Pour répondre au second, et sortir des conjectures systématiques sur notre société, il est nécessaire de structurer la validité de comparaisons entre informations, quitte, dans un premier temps à définir des grilles multidimensionnelles et à user d'outils mathématiques puissants[2]. Toute comparaison conjecturale favorise le message moral[3]. Il faudra aussi réaliser que la sociologie n'a probablement aucun rôle de prévision dans le futur, à moins de prouver le contraire.
Pour cela, il faudra probablement arriver à un stade dans lequel le chercheur en sciences humaines n'a plus peur de voir la vérité en face, plus peur de laisser de côtés ses engagements politiques, plus peur de lui-même probablement et plus peur des autres[4], et plus rigoureux dans son approche. La sociologie est l'endroit dans lequel converge l'intérêt même actuel de toutes les autres recherches en sciences humaines.
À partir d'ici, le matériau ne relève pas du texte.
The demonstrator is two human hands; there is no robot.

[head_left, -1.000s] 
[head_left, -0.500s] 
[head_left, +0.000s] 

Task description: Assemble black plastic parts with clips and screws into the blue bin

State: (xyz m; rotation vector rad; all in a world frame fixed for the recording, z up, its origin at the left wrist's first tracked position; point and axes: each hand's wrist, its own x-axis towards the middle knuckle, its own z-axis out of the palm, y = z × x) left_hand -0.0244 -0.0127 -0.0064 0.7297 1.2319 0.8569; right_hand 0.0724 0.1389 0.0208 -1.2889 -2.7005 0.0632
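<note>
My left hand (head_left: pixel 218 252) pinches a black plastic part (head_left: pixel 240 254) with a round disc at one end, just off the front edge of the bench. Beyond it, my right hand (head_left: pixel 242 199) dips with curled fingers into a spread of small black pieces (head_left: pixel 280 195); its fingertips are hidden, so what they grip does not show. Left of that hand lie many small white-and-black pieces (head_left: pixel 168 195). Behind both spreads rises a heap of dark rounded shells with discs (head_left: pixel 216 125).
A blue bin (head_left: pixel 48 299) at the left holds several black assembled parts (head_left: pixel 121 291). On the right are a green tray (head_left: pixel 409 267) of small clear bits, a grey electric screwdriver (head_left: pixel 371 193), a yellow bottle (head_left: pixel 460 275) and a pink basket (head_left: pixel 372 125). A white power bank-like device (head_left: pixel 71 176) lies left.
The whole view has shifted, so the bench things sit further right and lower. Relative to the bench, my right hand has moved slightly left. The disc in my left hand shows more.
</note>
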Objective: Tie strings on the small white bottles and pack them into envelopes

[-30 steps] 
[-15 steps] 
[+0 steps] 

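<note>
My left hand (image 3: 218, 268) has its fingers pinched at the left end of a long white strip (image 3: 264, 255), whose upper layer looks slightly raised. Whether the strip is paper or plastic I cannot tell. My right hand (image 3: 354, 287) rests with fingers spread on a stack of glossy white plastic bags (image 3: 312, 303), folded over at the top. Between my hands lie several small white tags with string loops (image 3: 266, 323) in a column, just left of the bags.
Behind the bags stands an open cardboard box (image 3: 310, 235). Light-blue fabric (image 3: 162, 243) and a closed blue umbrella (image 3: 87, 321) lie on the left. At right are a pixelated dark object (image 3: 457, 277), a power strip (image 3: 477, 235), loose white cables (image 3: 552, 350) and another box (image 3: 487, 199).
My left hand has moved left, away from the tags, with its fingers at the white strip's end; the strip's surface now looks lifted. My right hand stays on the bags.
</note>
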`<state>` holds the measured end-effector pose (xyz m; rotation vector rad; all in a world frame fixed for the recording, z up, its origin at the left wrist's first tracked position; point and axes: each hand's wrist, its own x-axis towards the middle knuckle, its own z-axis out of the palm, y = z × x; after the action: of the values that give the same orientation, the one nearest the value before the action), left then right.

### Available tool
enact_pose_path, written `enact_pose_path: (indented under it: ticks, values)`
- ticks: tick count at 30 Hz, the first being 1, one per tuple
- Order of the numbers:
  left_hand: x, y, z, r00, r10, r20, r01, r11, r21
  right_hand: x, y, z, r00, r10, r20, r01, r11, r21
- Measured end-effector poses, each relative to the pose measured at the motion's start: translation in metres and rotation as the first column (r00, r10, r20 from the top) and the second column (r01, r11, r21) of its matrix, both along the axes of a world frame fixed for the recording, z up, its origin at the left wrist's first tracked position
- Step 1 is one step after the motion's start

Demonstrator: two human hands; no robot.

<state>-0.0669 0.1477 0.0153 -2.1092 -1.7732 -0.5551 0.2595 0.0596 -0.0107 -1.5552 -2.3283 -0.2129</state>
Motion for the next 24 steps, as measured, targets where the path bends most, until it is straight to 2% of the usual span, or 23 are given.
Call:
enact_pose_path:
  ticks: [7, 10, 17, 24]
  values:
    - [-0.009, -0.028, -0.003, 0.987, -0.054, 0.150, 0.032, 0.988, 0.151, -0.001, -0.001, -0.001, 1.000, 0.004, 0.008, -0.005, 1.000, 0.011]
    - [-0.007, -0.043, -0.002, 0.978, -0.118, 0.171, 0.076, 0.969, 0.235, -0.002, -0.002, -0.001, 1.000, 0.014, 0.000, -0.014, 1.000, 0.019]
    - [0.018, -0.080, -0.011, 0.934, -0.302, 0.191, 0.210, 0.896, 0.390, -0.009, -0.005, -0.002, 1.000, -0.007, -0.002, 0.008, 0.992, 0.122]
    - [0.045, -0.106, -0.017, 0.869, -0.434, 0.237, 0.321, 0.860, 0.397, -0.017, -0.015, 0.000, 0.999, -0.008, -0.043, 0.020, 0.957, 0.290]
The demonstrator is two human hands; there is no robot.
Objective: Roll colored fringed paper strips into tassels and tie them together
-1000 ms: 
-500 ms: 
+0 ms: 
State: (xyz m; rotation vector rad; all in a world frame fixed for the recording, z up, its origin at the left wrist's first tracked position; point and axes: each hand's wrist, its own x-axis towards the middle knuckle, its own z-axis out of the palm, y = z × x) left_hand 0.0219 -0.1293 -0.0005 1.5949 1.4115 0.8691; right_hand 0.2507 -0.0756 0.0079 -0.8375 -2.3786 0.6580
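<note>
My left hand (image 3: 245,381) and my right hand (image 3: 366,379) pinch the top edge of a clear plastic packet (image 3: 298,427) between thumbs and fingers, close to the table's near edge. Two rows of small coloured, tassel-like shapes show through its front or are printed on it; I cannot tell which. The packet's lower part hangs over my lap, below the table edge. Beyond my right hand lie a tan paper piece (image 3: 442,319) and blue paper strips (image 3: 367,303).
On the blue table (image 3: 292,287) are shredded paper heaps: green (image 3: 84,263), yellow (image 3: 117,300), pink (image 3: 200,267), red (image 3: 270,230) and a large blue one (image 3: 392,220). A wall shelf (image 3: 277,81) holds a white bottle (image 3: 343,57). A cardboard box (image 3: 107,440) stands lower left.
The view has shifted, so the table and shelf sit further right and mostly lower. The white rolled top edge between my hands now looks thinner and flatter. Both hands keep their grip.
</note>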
Pour prendre un vocabulaire mathématique, la sociologie actuelle est le barycentre des sciences humaines. Vivement la prochaine rupture épistémologique qui la remettra au centre du débat !
C'est à cette condition que nous pourrons avoir un avis sur les grands problèmes de société. Car, actuellement, dès lors que nous pensons aux problèmes mondiaux, que ressassons-nous hormis des poncifs ? L'autre point important est d'aborder de manière un peu différente la psychologie de nos enfants à qui, dès tous petits, nous attachons des boulets psychologiques et logiques aux pieds.
[modifier] Notes
- ↑ Cf. Les lois d'échelle en sciences humaines.
- ↑ Comme les tenseurs de la relativité générale par exemple.
- ↑ Cf. psychanalyse et morale.
- ↑ Cf. A propos de l'existentialisme.